Data under study Block Start

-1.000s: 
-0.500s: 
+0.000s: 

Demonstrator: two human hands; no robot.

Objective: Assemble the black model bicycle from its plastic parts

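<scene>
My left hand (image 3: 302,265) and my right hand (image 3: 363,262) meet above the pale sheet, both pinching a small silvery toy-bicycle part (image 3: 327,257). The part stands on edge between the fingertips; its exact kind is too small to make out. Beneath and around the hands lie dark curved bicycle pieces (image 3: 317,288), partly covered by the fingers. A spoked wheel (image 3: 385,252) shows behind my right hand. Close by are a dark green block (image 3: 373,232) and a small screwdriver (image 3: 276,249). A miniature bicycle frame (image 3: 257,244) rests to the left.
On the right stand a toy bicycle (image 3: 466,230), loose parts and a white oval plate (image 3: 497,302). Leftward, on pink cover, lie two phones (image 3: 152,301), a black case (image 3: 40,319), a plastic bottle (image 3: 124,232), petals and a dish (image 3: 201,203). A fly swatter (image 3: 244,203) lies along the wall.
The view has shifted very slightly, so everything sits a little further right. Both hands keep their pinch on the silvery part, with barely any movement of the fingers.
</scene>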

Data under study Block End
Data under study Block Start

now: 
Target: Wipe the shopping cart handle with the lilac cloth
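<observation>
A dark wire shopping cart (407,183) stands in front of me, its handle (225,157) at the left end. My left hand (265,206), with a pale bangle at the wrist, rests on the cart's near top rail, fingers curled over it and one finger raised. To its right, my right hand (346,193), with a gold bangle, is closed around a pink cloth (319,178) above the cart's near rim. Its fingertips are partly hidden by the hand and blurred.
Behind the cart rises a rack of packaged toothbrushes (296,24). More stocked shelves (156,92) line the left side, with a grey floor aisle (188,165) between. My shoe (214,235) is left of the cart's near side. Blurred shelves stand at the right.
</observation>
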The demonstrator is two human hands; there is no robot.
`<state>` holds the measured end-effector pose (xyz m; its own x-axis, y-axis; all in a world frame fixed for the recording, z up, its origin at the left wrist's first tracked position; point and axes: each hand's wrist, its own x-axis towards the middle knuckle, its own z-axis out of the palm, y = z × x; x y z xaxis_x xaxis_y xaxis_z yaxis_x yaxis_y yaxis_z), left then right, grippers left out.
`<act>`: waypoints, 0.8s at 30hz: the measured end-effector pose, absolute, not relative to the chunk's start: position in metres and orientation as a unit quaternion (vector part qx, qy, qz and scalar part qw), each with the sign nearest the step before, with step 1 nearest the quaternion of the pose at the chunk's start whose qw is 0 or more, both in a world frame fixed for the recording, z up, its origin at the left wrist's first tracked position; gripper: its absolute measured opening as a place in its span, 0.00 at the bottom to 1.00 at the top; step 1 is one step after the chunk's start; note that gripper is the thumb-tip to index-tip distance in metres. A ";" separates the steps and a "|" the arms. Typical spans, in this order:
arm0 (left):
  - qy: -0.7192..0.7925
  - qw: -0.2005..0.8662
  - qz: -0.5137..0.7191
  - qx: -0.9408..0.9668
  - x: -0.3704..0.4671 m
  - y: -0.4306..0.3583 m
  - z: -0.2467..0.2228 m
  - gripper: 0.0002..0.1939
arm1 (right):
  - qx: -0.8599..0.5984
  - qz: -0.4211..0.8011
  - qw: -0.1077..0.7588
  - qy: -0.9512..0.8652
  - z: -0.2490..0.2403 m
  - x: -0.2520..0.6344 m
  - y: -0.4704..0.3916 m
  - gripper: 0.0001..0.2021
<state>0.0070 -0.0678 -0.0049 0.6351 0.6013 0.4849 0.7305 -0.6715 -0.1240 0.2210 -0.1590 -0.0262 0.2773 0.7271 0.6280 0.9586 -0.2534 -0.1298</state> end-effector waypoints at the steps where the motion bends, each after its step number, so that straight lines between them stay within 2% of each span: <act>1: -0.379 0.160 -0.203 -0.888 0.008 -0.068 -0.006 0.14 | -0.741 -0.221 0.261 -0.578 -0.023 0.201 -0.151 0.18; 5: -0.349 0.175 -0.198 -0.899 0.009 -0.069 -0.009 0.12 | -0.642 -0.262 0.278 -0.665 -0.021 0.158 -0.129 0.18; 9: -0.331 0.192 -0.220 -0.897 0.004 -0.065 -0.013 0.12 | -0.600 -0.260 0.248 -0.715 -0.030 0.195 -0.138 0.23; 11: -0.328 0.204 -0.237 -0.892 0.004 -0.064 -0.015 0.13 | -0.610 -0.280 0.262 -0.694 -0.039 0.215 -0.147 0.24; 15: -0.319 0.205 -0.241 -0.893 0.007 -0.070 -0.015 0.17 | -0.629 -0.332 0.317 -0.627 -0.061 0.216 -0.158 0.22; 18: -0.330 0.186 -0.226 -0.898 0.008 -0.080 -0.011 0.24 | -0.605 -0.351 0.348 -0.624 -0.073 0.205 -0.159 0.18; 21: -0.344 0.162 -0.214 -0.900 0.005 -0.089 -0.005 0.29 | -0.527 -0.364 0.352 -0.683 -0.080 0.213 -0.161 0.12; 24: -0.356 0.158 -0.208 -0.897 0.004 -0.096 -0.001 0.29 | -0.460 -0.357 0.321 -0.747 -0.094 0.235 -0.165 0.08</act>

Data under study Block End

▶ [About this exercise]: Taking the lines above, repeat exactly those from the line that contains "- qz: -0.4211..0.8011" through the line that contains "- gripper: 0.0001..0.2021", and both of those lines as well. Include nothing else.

▶ [Task answer]:
  - qz: -0.4211..0.8011
  - qw: -0.1077..0.7588
  - qy: -0.9512..0.8652
  - z: -0.2490..0.2403 m
  - x: -0.2520..0.6344 m
  - y: -0.4704..0.3916 m
  - gripper: 0.0001..0.2021

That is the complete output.